§ Required action
Would you reproduce exactly the lines below from the one holding "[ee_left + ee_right" through the one holding "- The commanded", inclusive, and no others?

[Start of section]

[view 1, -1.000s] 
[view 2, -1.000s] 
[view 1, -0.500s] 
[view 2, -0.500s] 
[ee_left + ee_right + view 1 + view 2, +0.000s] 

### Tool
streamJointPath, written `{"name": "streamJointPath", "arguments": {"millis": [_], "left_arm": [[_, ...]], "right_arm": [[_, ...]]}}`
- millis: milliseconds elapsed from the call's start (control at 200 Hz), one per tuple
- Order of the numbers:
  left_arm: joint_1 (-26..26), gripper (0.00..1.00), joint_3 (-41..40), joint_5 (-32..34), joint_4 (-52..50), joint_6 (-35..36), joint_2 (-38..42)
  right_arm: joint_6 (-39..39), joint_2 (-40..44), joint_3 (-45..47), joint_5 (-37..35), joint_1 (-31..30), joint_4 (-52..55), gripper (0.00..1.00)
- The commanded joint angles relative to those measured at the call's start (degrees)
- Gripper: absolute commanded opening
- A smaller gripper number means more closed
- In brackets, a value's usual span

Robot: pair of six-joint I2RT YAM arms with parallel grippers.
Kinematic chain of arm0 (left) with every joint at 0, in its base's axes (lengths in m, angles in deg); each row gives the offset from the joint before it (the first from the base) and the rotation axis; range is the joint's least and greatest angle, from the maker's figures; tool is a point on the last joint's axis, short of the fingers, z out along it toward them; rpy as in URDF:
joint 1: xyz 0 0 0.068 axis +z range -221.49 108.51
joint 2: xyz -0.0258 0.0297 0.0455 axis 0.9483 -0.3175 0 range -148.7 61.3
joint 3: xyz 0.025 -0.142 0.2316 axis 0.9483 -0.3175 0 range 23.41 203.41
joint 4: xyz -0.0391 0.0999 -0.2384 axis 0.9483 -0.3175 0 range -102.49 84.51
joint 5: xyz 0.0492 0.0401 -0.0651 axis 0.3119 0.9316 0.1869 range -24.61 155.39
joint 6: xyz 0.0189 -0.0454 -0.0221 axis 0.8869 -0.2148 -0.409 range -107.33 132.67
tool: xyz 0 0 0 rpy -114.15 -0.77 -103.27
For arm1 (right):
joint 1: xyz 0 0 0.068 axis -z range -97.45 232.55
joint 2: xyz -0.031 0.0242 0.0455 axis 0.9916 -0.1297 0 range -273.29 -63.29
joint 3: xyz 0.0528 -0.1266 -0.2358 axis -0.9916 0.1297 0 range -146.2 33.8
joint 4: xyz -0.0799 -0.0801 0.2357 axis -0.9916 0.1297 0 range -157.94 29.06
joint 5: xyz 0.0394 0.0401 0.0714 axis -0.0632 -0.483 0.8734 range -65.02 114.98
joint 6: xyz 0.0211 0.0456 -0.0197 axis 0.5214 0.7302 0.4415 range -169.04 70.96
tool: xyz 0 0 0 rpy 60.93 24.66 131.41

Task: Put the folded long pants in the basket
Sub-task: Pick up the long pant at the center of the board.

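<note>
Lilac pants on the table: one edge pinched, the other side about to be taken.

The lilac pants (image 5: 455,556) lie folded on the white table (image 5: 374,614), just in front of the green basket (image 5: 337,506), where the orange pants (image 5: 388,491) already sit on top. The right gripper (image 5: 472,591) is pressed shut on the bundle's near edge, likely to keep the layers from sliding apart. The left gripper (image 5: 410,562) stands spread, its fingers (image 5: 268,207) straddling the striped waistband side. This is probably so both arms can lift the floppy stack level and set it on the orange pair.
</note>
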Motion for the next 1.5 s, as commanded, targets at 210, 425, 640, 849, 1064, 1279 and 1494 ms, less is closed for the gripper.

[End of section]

§ Solved exercise
[ee_left + ee_right + view 1 + view 2, +0.000s] 

### Tool
streamJointPath, written `{"name": "streamJointPath", "arguments": {"millis": [_], "left_arm": [[_, ...]], "right_arm": [[_, ...]]}}`
- millis: milliseconds elapsed from the call's start (control at 200 Hz), one per tuple
- Order of the numbers:
  left_arm: joint_1 (-26..26), gripper (0.00..1.00), joint_3 (-41..40), joint_5 (-32..34), joint_4 (-52..50), joint_6 (-35..36), joint_2 (-38..42)
  right_arm: joint_6 (-39..39), joint_2 (-40..44), joint_3 (-45..47), joint_5 (-37..35), joint_1 (-31..30), joint_4 (-52..55), gripper (0.00..1.00)
- The commanded joint angles relative to those measured at the call's start (degrees)

The exercise requires no additional answer.